STORED DATA
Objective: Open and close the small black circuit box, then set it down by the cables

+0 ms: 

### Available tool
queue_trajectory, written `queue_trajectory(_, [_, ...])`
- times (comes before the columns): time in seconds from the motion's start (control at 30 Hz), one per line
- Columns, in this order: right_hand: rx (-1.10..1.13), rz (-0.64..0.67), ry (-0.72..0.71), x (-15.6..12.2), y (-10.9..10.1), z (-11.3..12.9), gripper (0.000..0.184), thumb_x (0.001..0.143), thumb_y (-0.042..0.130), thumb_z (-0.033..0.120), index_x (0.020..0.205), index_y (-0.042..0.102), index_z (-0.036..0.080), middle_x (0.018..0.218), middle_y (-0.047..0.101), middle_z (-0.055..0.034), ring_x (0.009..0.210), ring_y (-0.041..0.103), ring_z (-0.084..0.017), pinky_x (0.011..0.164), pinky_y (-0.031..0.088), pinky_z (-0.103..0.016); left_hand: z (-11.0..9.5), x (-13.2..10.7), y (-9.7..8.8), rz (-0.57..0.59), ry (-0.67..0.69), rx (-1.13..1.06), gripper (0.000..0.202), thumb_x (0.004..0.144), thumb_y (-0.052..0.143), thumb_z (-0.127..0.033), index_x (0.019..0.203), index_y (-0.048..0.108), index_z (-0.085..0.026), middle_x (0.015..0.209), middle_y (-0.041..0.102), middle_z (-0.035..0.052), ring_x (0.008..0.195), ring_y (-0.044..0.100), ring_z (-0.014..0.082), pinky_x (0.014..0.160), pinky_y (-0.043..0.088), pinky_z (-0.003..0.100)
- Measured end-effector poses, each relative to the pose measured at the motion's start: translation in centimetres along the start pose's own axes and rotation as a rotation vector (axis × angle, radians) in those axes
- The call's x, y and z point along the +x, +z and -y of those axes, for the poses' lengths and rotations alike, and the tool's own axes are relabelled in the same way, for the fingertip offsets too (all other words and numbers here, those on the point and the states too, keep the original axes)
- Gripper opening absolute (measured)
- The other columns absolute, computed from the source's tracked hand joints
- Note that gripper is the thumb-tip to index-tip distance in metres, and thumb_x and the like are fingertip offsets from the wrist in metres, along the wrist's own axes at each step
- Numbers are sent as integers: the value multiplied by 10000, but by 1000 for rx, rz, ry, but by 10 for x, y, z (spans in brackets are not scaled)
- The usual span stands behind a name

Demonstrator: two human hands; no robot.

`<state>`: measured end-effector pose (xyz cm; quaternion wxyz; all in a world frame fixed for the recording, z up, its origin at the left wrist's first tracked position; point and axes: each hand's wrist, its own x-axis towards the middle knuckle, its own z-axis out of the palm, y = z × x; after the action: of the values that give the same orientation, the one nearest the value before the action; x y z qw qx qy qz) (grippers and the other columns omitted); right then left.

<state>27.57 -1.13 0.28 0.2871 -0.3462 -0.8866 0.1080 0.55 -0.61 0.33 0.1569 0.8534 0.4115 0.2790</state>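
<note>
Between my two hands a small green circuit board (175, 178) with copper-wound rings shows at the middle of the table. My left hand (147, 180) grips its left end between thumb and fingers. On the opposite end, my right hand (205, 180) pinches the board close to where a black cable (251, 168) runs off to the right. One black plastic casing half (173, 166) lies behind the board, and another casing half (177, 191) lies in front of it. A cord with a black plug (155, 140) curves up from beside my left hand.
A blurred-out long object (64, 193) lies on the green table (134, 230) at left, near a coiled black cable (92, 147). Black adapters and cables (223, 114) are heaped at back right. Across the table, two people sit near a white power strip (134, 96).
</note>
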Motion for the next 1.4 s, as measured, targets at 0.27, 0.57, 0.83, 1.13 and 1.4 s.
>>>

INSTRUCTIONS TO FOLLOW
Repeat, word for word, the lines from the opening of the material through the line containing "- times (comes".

TASK RESULT
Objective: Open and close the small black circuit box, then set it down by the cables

+0 ms: 

### Available tool
queue_trajectory, written `queue_trajectory(_, [_, ...])`
- times (comes before the columns): time in seconds from the motion's start (control at 30 Hz), one per line

Nothing else is part of this exercise.